House panel defers privatization bill

  • By SARAH CHACKO
  • Advocate Capitol News Bureau
  • Published: May 23, 2008 - Page: 5A - UPDATED: 12:05 a.m.

Legislation that would have allowed the state to privatize a facility for certain mental health patients failed to get approval from a House committee Thursday.

House Bill 737, as amended in the committee, would have allowed the state Department of Health and Hospitals to contract with private companies to build a 160-bed facility and provide services for people in prison who are found mentally incompetent to stand trial.

State Rep.

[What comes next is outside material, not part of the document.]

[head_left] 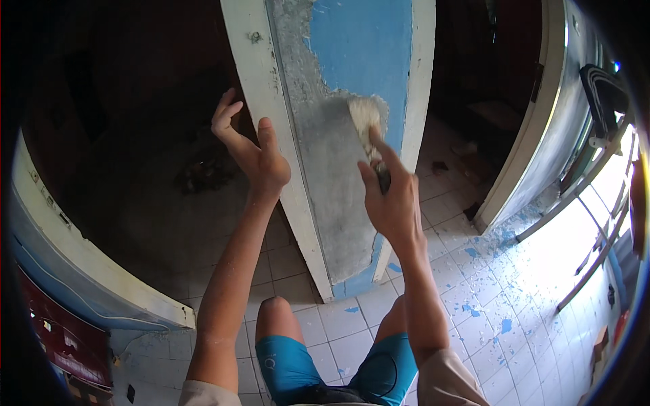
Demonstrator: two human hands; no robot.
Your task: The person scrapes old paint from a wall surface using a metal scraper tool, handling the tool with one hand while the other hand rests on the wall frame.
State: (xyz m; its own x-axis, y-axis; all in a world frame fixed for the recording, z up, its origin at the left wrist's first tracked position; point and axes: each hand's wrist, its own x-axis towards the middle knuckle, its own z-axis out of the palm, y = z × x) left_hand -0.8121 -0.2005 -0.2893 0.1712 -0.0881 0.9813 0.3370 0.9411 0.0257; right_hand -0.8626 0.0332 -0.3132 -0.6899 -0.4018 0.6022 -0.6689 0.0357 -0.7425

Kay Katz, R-Monroe and sponsor of the bill, said it was never her intent to take away hospital beds or cost a single person a job.

“There is a critical shortage of forensic psychiatric beds in Louisiana,” Katz said. “This is an opportunity to go out and look for some private companies.”

Jennifer Kopke, assistant secretary of DHH’s Office of Mental Health, later said there are 315 beds available in the state for forensic psychiatric services.

Kopke said about 170 people are waiting in jail for an available bed.

Kopke said the department is seeking funding in the state budget for additional facilities.

“Maybe you can pull $40 million out of a hat,” Katz said when a member of the House Committee on Health and Welfare asked her about seeking state funding for more facilities.

About 30 people filed cards in opposition of the bill but only one person spoke to the committee.

Louisiana AFL-CIO President Louis Reine said he believed Katz had good intentions with the measure but it was “the camel’s nose under the tent of privatization.”

“Unfortunately I think it’s more a discussion now about money than it is about people,” Reine said.

State Rep. Robert Johnson, D-Marksville, said it seems like the state wants to privatize these areas to get rid of the charity hospital system that is costing the state money.

“The state’s not in this to make profits and private industry is and that’s where it concerns me,” Johnson said.